- Task details: Retype the opening lines of the listing below, ending with the line that contains "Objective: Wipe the", and leave out any pictures.

- Records supplied:
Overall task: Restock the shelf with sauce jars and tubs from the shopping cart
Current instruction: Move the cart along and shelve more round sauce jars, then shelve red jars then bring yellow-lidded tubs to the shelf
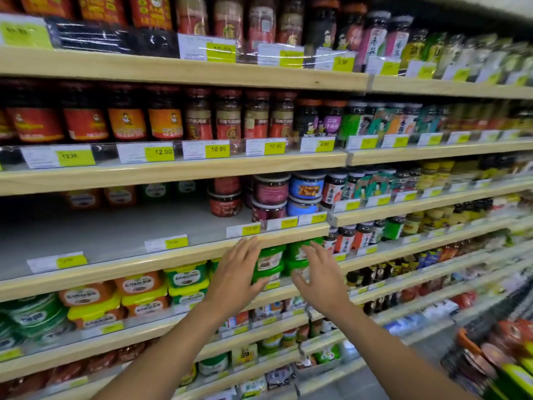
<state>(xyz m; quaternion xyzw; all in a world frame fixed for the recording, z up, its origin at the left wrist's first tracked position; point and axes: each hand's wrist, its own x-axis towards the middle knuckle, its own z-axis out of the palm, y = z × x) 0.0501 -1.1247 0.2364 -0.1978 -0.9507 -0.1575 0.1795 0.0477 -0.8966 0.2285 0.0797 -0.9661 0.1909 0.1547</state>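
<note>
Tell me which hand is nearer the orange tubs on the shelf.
Left. The left hand is to the right of the orange tubs; the right hand is farther right still, beyond the stacked green tubs.

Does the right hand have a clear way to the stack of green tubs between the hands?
Probably yes. The right hand is open and empty, close by the green tubs at the front edge of the shelf, with nothing between them. The left hand flanks the other side.

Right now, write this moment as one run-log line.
left hand: open, empty | right hand: open, empty | both before stacked green tubs, contact unclear | shelf above: partly bare | cart: holds stock
</note>
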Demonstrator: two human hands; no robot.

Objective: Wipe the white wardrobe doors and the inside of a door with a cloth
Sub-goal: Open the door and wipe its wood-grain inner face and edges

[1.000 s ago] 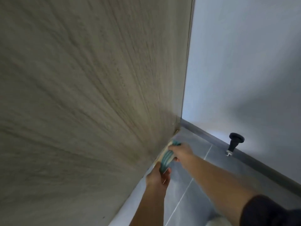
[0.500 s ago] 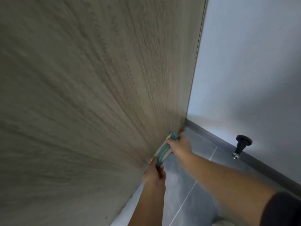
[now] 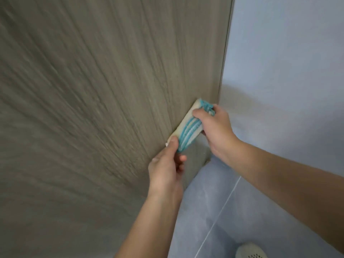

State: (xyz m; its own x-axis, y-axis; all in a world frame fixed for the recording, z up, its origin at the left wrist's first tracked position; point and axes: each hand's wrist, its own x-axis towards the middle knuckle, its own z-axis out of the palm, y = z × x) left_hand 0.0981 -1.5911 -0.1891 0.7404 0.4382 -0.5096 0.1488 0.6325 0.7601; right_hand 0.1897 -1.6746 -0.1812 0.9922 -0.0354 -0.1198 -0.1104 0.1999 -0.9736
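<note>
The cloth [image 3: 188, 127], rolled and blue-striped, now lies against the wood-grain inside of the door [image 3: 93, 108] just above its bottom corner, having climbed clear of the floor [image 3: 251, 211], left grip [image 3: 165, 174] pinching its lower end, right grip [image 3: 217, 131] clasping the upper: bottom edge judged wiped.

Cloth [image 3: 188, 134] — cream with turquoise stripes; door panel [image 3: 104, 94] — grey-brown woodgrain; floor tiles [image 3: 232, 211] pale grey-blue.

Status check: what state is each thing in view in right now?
Cloth: folded, flat against the panel.
Left hand: pinches the cloth's near end.
Right hand: grips its far end.
Panel: upright, cloth at its lower far corner.
Shoe: on the floor.
</note>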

- Solved problem:
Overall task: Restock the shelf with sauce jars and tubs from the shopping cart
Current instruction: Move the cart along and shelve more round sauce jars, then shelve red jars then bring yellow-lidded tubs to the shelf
<state>(xyz m; quaternion xyzw; all in a world frame fixed for the recording, z up, its origin at the left wrist's first tracked position; point and axes: each hand's wrist, its own x-axis towards the middle knuckle, its own z-axis out of the palm, y = z × x) 0.0501 -1.1247 0.2364 -0.1978 -0.9507 -0.1575 0.1795 0.0477 -0.8966 0.2285 0.0797 -0.9661 0.1909 0.1547</state>
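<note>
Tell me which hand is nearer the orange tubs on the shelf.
Left. The left hand is to the right of the orange tubs; the right hand is farther right still, beyond the stacked green tubs.

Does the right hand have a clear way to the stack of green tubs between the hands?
Probably yes. The right hand is open and empty, close by the green tubs at the front edge of the shelf, with nothing between them. The left hand flanks the other side.

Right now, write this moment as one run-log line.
left hand: open, empty | right hand: open, empty | both before stacked green tubs, contact unclear | shelf above: partly bare | cart: holds stock
</note>
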Demonstrator: two human hands; no robot.

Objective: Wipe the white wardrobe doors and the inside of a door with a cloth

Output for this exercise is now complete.